Since 1948 we have said that it is incumbent on the courts to determine, after taking into consideration the facts and special circumstances of each case, whether the discharge was justified or whether it was arbitrary. P. R. Cap & Tires Sales v. District Court, 68 P.R.R. 370, ratified in Blanes v. District Court, 69 P.R.R. 106 (1948) and Mercedes Bus Line, Inc. v. District Court, 70 P.R.R. 656 (1949).3 Specifically as to the question involved in the present appeal, in Avilés v. District Court, 69 P.R.R. 1 (1948), we said that the lease, in good faith, of a business to a third person constitutes just cause for the discharge of an em*846ployee. And in P. R. Cap and Tires Sales v. District Court, supra, we decided that the lack of work and activity in the factory of the employer for continuing to utilize the services of a workman authorizes said employer to discharge the workman without being bound to pay him one month’s salary as indemnity. We are conscious of the fact that the ground to establish the right to wages is to provide transitory help to the worker while he procures a new employment, but it is no less certain that it is necessary to consider other realities, as the possible economic disability of the employer to defray the wages. Anyway, this is a matter which is rather within the scope of collective bargaining.

The judgment of the Superior Court, San Juan Part, of August 28, 1963, will be reversed, and the case will be remanded for a new judgment affirming the judgment rendered by the District Court, San Juan Part, on January 21, 1968.

Section 3 of Act No. 50 of April 20, 1949, 29 L.P.R.A. § 185, expressly requires that the employer shall specify in his answer the facts which caused the dismissal and also imposes upon him the weight of the evidence to show that he was justified in his action.
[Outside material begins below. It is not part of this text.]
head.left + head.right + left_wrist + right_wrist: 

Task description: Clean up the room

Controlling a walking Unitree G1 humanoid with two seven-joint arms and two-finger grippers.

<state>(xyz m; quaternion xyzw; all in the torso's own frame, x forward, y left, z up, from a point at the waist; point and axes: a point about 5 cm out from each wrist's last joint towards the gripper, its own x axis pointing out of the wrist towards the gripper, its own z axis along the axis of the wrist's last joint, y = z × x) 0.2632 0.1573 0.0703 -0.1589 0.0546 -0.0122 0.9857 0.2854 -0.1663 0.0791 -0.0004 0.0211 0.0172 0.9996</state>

Cf. § 24 of Act No. 96 of June 26, 1956, 29 L.P.R.A. (Supp.) §. 245w.

The previous legislation on the matter- — -Act No. 43 of April 28, 1930 (Sess. Laws, p. 356), as amended by Act No. 84 of May 12, 1943 (Sess. Laws, p. 196) — did not contain similar provisions.

Among other things, James R. Sehindledeker, Manager of defendant’s service division, testified that on the date of plaintiff’s dismissal said department was operating under loss; that as petitioner was the most recently appointed employee he was suspended after consulting the managers of the corporation and the officials of the acknowledged Union, who agreed with the discharge; that subsequent to 4 or 5 months of the discharge the situation of the Department improved and it took steps to reinstate Mercado, but he was away from Puerto Rico.

The petitioner insinuated that the discharge occurred immediately after a license which was granted to him to attend a National Guard Camp. However, Sehindledeker himself had previously answered on cross-examination that he had personally authorized said license.

As to the persons who were employed subsequent to the discharge, Mercado himself said that his work consisted in going to the wharves to bring the new cars received by the enterprise, but it was made clear that said work was occasional, only one or two days every month.

In Wolf v. Neckwear Corp., 80 P.R.R. 519 (1958) we stated that just cause is disloyalty, disobedience of the employer’s rules and orders; dishonesty, and incompetence or negligence on the part of the employee. We reject the lack of confidence as just cause for the discharge, overruling the dictum to that effect in Mercedes Bus Line, Inc. v. District Court, 70 P.R.R. 656 (1949).